The remains of a New Bremen native have been identified 51 years after he died in the Vietnam War
The remains of U.S. Navy Corpsman Third Class Mark V. Dennis were flown from Offutt Air Force Base in Omaha, Nebraska, to Tampa International Airport in Florida on April 4. Dennis was 19 years old when the CH-46 helicopter carrying him was shot down near Dong Ha, South Vietnam, in 1966.
"We grew up in New Bremen," said Dennis' sister, Eileen Brady of Largo, Florida. "Mark was the youngest of four."
The family's father, Charles "Pete" Russell Dennis, worked for the railroad at depots in Celina and St. Marys in the 1930s and 1940s. The Dennises moved from New Bremen to St. Marys. Then in the early 1950s, when Mark Dennis was probably younger than 10 years old, the family moved to Miamisburg, where all four children graduated from high school.
"I taught him to walk," Brady said. "He was the best of the four of us. He really was. He was religious. He never did anything wrong. Never. The rest of us got in trouble every now and then, usually from not obeying, but Mark obeyed. He obeyed me. He obeyed Mom, so he was the best of the four of us."
Dennis' remains have been the source of many questions over the years. His body was first brought back to Miamisburg and buried in 1966. But a photo that appeared in Newsweek magazine in 1970 raised questions about the true identity of the body in the coffin.
"There was a picture of an American prisoner in a Vietnam prison, just sitting on a bunk. It looked exactly like Mark," Brady said.
That picture prompted Mark's brother, Jerry, to go to military officials. The remains were exhumed and tested. This was before DNA testing was available, so positive identification had to be made using fingerprints and personnel records, which were difficult to obtain because the helicopter had exploded and burned heavily.
For many years, family members said they continued to protest the identification and referred to the grave as containing the remains of an unknown soldier. The case was even featured on an edition of the TV series "Unsolved Mysteries" on Dec. 12, 1990. A number of forensic experts examined the remains over the years with no positive identification. Some scientists found that the remains could not be Dennis', and Jerry Dennis, a former arson investigator, led the charge.
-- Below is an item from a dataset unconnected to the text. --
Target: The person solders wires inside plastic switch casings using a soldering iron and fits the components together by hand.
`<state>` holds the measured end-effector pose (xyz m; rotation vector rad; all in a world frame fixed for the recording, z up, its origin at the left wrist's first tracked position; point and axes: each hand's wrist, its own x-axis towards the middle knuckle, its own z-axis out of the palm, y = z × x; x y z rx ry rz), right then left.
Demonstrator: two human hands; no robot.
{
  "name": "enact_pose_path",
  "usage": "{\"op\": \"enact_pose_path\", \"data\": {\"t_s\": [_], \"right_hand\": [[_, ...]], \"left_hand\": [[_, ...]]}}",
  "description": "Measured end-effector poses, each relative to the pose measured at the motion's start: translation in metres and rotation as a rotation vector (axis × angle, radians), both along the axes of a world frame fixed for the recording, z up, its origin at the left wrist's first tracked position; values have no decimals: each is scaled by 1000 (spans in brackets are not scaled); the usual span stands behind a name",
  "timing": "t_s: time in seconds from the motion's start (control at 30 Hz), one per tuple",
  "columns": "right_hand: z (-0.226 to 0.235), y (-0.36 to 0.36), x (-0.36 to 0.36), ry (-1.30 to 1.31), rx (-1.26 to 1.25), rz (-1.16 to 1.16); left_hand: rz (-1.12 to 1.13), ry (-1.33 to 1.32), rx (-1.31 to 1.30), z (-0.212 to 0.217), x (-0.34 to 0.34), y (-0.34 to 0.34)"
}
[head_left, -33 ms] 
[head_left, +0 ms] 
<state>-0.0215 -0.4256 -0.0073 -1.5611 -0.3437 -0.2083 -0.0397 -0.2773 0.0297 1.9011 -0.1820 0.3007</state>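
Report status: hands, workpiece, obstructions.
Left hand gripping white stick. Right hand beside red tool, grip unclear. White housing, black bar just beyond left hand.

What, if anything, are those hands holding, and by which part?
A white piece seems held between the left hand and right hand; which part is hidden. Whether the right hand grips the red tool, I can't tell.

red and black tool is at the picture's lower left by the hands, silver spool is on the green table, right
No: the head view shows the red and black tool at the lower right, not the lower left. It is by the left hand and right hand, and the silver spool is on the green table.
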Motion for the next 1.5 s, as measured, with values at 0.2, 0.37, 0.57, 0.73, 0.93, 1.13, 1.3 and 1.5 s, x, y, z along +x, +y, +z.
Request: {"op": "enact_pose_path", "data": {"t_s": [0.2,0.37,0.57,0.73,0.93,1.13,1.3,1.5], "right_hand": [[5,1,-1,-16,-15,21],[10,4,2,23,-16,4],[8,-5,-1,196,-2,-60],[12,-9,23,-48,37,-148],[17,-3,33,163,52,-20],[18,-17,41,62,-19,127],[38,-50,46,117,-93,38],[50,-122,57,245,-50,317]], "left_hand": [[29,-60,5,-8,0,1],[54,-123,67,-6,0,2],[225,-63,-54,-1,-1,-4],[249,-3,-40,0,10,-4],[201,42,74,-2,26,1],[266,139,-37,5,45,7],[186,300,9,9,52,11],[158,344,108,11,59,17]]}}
Jerry Dennis traveled to many places, including Vietnam, to have his brother declared as "missing in action," rather than "killed in action." That status never changed for the military.
The Newsweek photo turned out to be that of U.S. Navy Lt. Paul E. Gilanti in the infamous Hanoi Hilton prison in North Vietnam in 1967. It had actually appeared that year in Life magazine in a pictorial of prisoners of war. Many other rumors about Dennis' whereabouts after the incident turned out to be unfounded.
Last year, DNA tests officially brought the nearly 50-year question to a close. Dennis' remains were flown to Florida, where the only two remaining members of his family, Brady, who turns 81 next month, and sister Anne Moline, met the flight. The remains were cremated and laid to rest with those of their parents, Charles and Vera Alice Sheley Dennis, near Tampa.
"We had been through two funerals and three exhumations until this (month)," Brady said. "It's taken 51 years, and I think it's brought the family closer together, if anything. But it's been a great deal of stress."